EPILOGUE
CURTAIN CALL
On the evening of December 2, 1980, a small crowd gathered in the Jean Delacour Auditorium of the Natural History Museum of Los Angeles County to see a free presentation about an old-time explorer named Aloha Baker. In the minutes before 7:00 p.m., children were clowning impatiently in their seats while parents glanced at the black-and-white photos in the program.

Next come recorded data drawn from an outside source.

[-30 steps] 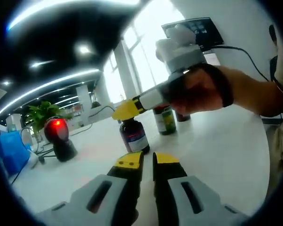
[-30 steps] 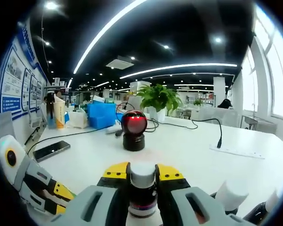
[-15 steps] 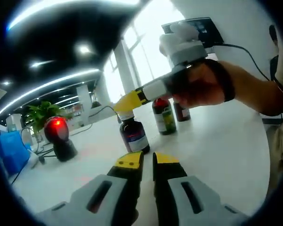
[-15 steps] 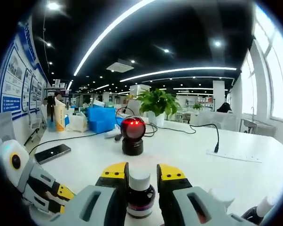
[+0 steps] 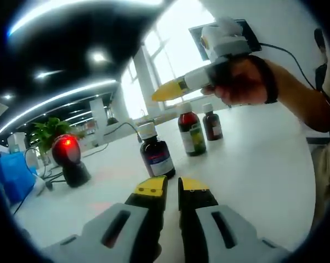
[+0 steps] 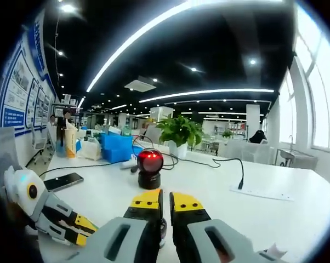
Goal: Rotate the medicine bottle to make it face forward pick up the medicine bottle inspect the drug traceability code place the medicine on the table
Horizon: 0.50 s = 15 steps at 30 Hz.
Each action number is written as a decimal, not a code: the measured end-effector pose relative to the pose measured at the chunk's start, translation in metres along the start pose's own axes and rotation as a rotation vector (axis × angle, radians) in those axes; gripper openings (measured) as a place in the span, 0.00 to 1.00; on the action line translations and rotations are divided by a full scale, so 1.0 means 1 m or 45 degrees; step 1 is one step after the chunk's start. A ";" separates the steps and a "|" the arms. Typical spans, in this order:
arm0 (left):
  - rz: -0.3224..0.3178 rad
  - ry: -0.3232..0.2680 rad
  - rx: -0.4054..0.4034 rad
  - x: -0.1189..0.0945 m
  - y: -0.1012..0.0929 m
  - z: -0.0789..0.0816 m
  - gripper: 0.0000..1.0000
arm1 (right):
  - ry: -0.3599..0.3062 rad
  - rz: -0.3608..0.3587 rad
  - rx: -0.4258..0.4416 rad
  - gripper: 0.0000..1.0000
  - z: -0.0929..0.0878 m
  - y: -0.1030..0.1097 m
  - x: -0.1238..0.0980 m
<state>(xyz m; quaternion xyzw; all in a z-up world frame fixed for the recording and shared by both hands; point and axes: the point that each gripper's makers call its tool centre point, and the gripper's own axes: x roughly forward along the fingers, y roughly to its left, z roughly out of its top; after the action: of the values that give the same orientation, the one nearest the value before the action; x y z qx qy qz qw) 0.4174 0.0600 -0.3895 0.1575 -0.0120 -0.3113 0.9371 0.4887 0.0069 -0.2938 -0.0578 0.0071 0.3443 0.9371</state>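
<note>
Brown glass, white-capped, the small medicine bottle stands upright on the white bench in the left gripper view, its blue-and-white label turned partly this way. Two more capped bottles stand just behind it. The left tool hovers low in front of the bottle, jaws nearly together and holding nothing. Above the bottle hangs the right tool in a gloved hand, clear of the cap and empty.

From the right gripper view, that tool shows its yellow-tipped jaws close together, gripping nothing. A black scanner with a red light stands ahead on the bench.

Glass and liquid suggest a fairly heavy, rigid, slippery, breakable bottle; the ribbed cap or the neck looks the safest hold.
</note>
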 end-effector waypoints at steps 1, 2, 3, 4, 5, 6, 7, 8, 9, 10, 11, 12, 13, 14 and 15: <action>0.000 0.000 0.000 0.000 0.000 0.000 0.00 | -0.003 -0.003 -0.002 0.00 0.001 -0.001 -0.002; -0.001 0.001 -0.001 0.000 0.000 0.000 0.00 | -0.003 -0.004 -0.007 0.00 0.001 -0.001 -0.004; -0.001 0.002 0.000 0.000 0.000 0.000 0.00 | -0.001 -0.006 -0.016 0.00 0.001 -0.002 -0.006; 0.000 0.003 0.000 0.000 0.000 0.000 0.00 | -0.002 -0.011 -0.027 0.00 0.000 -0.004 -0.008; 0.001 0.004 -0.001 0.000 0.000 -0.001 0.00 | -0.003 -0.013 -0.036 0.00 0.000 -0.005 -0.010; 0.002 0.005 -0.001 0.000 0.000 -0.001 0.00 | -0.003 -0.013 -0.038 0.00 0.000 -0.007 -0.012; 0.002 0.005 -0.001 0.000 0.000 -0.001 0.00 | -0.004 -0.014 -0.033 0.00 0.001 -0.008 -0.015; 0.002 0.005 -0.002 0.000 0.001 -0.001 0.00 | -0.008 -0.015 -0.029 0.00 0.001 -0.010 -0.018; 0.002 0.006 -0.002 0.000 0.000 -0.001 0.00 | -0.011 -0.016 -0.031 0.00 0.002 -0.010 -0.021; 0.003 0.007 -0.002 0.000 0.001 -0.001 0.00 | -0.013 -0.019 -0.035 0.00 0.003 -0.011 -0.024; 0.002 0.009 -0.002 0.000 0.000 -0.002 0.00 | -0.014 -0.022 -0.045 0.00 0.004 -0.012 -0.027; 0.003 0.009 -0.001 0.000 0.001 -0.002 0.00 | -0.013 -0.016 -0.103 0.00 0.005 -0.012 -0.031; 0.003 0.010 -0.001 0.000 0.001 -0.002 0.00 | -0.013 -0.024 -0.105 0.00 0.005 -0.013 -0.033; 0.004 0.012 0.000 0.000 0.001 -0.002 0.00 | -0.013 -0.037 -0.112 0.00 0.005 -0.014 -0.036; 0.004 0.013 0.001 0.000 0.001 -0.002 0.00 | -0.012 -0.044 -0.139 0.00 0.005 -0.016 -0.039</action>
<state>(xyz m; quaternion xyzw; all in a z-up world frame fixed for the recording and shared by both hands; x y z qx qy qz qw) 0.4184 0.0610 -0.3915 0.1593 -0.0075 -0.3089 0.9376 0.4689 -0.0297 -0.2847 -0.1075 -0.0169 0.3281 0.9384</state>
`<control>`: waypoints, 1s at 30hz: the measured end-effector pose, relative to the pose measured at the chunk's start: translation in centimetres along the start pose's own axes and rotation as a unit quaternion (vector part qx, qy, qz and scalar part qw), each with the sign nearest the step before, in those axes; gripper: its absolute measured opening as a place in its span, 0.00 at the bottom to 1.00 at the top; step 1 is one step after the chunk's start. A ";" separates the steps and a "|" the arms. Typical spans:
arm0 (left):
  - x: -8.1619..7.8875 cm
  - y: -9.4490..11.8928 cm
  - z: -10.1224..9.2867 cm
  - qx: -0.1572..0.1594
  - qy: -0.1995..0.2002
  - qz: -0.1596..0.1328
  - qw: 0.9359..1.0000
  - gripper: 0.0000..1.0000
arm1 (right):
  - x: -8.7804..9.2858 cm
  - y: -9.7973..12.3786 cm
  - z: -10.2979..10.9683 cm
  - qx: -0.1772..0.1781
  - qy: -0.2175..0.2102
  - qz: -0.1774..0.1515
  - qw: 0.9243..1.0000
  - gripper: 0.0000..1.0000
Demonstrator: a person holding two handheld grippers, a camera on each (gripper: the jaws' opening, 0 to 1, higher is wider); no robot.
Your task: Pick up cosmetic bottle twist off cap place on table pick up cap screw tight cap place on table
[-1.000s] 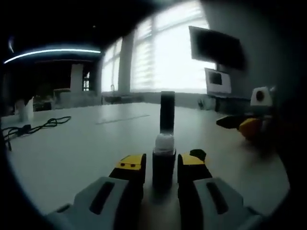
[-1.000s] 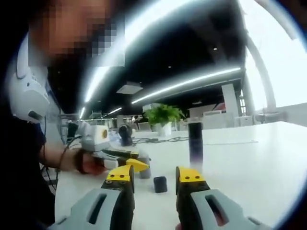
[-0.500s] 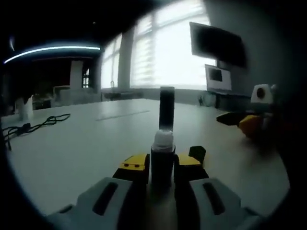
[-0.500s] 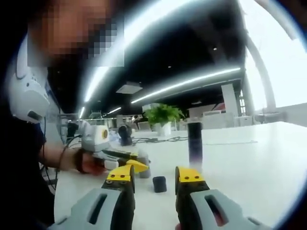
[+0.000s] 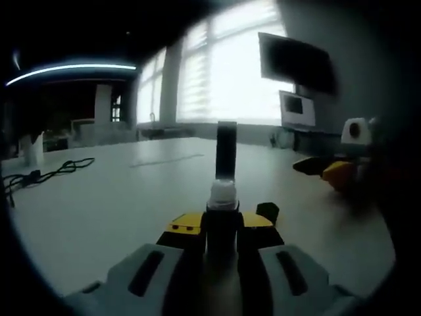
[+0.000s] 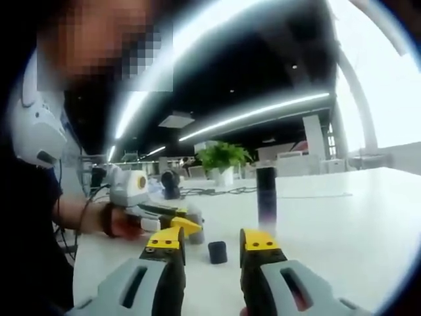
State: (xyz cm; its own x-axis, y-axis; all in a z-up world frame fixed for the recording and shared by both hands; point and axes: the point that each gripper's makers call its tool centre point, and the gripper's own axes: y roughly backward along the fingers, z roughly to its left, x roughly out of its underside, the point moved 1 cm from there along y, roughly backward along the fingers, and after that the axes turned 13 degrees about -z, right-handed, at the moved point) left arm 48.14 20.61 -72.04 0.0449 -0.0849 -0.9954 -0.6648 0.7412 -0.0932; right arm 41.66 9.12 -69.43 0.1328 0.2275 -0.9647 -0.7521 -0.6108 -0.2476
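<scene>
My left gripper (image 5: 222, 221) is shut on the dark body of a small cosmetic bottle (image 5: 222, 234) standing on the white table (image 5: 99, 210); the bottle's white threaded neck (image 5: 222, 193) is bare above the jaws. In the right gripper view a person's hand holds that left gripper (image 6: 186, 224) at the left, with the bottle (image 6: 196, 235) between its yellow tips. The small dark cap (image 6: 218, 252) lies on the table just beyond my right gripper (image 6: 212, 241), which is open and holds nothing. The right gripper (image 5: 327, 171) also shows low over the table in the left gripper view.
A tall dark cylinder (image 5: 225, 150) stands upright on the table behind the bottle, also seen as the cylinder (image 6: 266, 196) right of the cap. A black cable (image 5: 46, 173) lies at the far left. A potted plant (image 6: 223, 161) and monitors (image 5: 297, 108) stand beyond the table.
The left jaws, open on either side of the bottle a second ago, have come together on its body. The right gripper and the cap have stayed put.
</scene>
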 end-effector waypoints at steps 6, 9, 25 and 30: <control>-1.6 0.6 -0.4 0.016 0.009 -0.045 0.999 0.09 | 0.1 0.0 -0.1 0.001 0.001 0.002 1.000 0.27; -1.8 0.7 -0.7 0.023 0.008 -0.051 0.998 0.09 | 0.1 0.0 -0.1 0.001 0.002 0.003 1.000 0.27; -3.9 2.6 -2.1 0.051 0.040 -0.081 0.995 0.09 | 0.2 0.0 -0.4 0.007 0.004 0.006 1.000 0.25; -4.4 4.0 -2.4 0.057 0.033 -0.087 0.994 0.09 | 0.3 0.0 -0.4 0.007 0.005 0.007 1.000 0.25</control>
State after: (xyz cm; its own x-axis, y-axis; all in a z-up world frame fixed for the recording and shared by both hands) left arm 43.50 22.41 -67.96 0.1003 -0.2594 -0.9606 -0.5624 0.7816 -0.2698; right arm 41.95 8.93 -69.75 0.1279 0.2111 -0.9691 -0.7631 -0.6031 -0.2321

As the lights dimmed, a woman in her seventies strode across the stage, dressed in khaki pants, a white shirt, and a tailored military style vest. In a clear voice that carried the hint of an English accent, the woman asked if there were any travellers in the audience. A few hands shot up and the lady asked them where they had travelled and how they gotten there — mostly cars on highways, trains, or planes. She had travelled this way too, she said, but before there were highways or airlines. She began painting a picture of a world before television, ballpoint pens, self-winding watches, bubble gum, or canned beer. It was a time when electricity was not yet universal, when cars and airplanes were novel. And when the lady’s movie started, Ms. Baker began narrating, with humour and vivid descriptions, a world like nothing anyone had seen before.
There were scenes of tiny cars scaling great mountains and crossing vast deserts. One car was parked on the back of the Sphinx, another drove along the Great Wall of China. There were images of war and pristine jungles, of exotic women and African tribes, and again and again, shots of a young and beautiful adventurer. The rapt audience listened to Ms. Baker describe how, during a search for missing explorers in the Amazon jungle, she had crashed a plane and befriended a tribe of Bororo Indians. The tales were so spectacular that, had it not been for the film footage, they would have been difficult to believe.
For more than an hour her audience sat spellbound. As the film ended and the lights came up, Ms. Baker said that although the technology has changed, the world itself is pretty much the same. People are people, with the same needs and dreams as they ever had. She challenged her listeners to approach their world with curiosity and wonder. Travel, she said, is the best education and the best way to promote peace. Despite our differences, whether primitive or civilized, we need to find a way to share our planet in peace. “Go with your hat in your hand and wherever you are they will treat you as a guest.”1 After thanking her audience she placed her hands together, bowed slightly, and left the stage. The applause was long and heartfelt.